In the records below, begin at the line that has "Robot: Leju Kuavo" and stop after the line that has "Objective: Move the"; quote those lines verbatim and nothing more.

++++ RECORDS SHOWN

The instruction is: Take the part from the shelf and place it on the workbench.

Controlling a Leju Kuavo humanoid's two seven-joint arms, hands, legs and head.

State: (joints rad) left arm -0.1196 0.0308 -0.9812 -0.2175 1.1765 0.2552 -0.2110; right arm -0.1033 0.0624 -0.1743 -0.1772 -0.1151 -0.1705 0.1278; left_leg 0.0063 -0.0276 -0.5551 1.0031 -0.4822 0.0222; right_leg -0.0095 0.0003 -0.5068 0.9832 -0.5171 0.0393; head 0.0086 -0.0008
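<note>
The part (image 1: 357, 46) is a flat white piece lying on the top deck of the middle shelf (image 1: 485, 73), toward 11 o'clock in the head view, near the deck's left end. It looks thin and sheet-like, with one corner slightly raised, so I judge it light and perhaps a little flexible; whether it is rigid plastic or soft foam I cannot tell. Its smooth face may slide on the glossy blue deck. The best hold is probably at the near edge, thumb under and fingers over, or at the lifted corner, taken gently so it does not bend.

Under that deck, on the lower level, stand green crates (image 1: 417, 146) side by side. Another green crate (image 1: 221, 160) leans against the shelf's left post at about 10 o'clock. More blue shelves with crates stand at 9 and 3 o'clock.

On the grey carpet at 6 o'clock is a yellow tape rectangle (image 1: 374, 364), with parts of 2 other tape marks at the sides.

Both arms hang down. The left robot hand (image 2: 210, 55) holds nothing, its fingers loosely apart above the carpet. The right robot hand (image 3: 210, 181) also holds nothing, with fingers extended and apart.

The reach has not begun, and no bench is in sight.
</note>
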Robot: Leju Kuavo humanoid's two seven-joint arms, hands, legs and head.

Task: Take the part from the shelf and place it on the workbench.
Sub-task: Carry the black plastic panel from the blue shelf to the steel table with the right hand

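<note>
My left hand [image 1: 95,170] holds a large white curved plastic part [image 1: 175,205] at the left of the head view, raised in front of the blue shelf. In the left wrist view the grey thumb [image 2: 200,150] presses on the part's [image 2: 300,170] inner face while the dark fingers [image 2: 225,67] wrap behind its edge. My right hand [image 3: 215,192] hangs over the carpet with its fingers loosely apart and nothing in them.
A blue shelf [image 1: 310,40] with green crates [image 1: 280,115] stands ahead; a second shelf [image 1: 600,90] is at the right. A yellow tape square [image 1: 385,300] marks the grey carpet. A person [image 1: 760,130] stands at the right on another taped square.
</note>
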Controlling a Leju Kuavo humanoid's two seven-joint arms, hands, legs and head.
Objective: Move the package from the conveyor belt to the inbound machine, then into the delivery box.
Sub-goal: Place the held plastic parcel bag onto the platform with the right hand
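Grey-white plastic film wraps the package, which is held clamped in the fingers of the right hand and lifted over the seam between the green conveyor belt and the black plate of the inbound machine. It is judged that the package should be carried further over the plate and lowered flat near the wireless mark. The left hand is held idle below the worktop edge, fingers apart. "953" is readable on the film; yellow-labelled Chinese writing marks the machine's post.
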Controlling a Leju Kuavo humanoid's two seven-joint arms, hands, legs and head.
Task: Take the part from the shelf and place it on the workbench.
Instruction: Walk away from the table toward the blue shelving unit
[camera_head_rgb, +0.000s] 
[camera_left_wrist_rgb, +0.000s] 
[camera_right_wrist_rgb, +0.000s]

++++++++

ANSWER TO THE PROBLEM.
Robot: Leju Kuavo humanoid's two seven-joint arms, hands, legs and head.

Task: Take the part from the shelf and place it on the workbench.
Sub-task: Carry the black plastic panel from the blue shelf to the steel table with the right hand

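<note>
My left hand [image 1: 95,170] holds a large white curved plastic part [image 1: 175,205] at the left of the head view, raised in front of the blue shelf. In the left wrist view the grey thumb [image 2: 200,150] presses on the part's [image 2: 300,170] inner face while the dark fingers [image 2: 225,67] wrap behind its edge. My right hand [image 3: 215,192] hangs over the carpet with its fingers loosely apart and nothing in them.
A blue shelf [image 1: 310,40] with green crates [image 1: 280,115] stands ahead; a second shelf [image 1: 600,90] is at the right. A yellow tape square [image 1: 385,300] marks the grey carpet. A person [image 1: 760,130] stands at the right on another taped square.
</note>
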Controlling a Leju Kuavo humanoid's two seven-joint arms, hands, legs and head.
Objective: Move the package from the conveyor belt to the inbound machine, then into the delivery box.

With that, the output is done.